Workers in the residential care home sector have passed a vote of no confidence in the industry regulator - the Care Quality Commission (CQC).
Delegates at the National Care Homes Congress said they had no confidence the CQC could effectively "regulate" health and social care.
The issue was discussed after BBC Panorama alleged vulnerable adults at a unit near Bristol were being abused.
The CQC said no regulator "could stop all unacceptable behaviour".
The Panorama programme showed secret filming of patients at Winterbourne View, a residential hospital, being pinned down, slapped and taunted.
The unit has since closed and the firm which runs it, Castlebeck, has apologised.
Staff representing the care home industry at the congress in Birmingham on 22 June included care home owners and managers, nurses and senior care assistants.
Delegates said that "robust and effective regulation" of the industry was essential but they had "concluded that they have no confidence that the CQC is capable of delivering an effective system of regulation for health and social care".
Congress delegate Andrew Larpent, who runs Somerset Care, which provides 31 residential homes in the West Country, said he had no confidence in the CQC.
He said: "The CQC have set themselves up as a compliance service and not as a quality service.
"Under the previous inspectorate, we had a real sense that we were all working together to try to continually to improve services.
"Now, we seem to just be doing a tick box exercise and it's not serving the public well."
Dr Richard Hawkins, editor of the Caring Times magazine, which helped to organise the congress, said the vote was "significant".
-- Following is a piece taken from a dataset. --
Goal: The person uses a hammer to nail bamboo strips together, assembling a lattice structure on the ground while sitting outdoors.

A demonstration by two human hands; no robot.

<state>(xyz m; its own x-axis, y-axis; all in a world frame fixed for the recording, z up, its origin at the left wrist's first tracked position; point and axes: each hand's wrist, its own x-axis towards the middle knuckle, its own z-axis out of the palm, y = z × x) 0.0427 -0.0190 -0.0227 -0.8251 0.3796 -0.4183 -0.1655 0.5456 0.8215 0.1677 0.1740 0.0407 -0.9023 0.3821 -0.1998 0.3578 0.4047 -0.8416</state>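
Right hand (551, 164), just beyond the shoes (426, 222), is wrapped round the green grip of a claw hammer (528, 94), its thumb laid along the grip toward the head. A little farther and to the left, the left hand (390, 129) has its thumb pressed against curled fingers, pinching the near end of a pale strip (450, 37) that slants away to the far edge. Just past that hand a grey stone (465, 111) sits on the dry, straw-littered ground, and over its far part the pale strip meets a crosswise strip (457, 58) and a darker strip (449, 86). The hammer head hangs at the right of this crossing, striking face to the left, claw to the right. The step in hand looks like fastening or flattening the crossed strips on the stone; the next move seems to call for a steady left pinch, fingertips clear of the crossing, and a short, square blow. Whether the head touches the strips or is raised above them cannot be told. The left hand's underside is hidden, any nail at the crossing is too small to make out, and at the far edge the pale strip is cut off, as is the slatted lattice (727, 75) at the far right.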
He said: "It's the first time anything like this has happened. I hope it's going to send a very powerful message to the commission and to the government."
A spokesman for the CQC said: "No regulator can guarantee to stop all unacceptable behaviour - it is the job of the providers and staff to make sure it doesn't happen in the first place.
"No system of regulation, however thorough, can stop abuse. But you can build systems to identify risks of harm, based on information from a range of sources, and react to these risks to try to reduce the likelihood of poor care.
"This is what CQC is trying to do. When our systems work, people are protected. The most powerful tool to stop abuse is to ensure that people working in care - whether directors, managers, health professionals or care staff - do not tolerate it."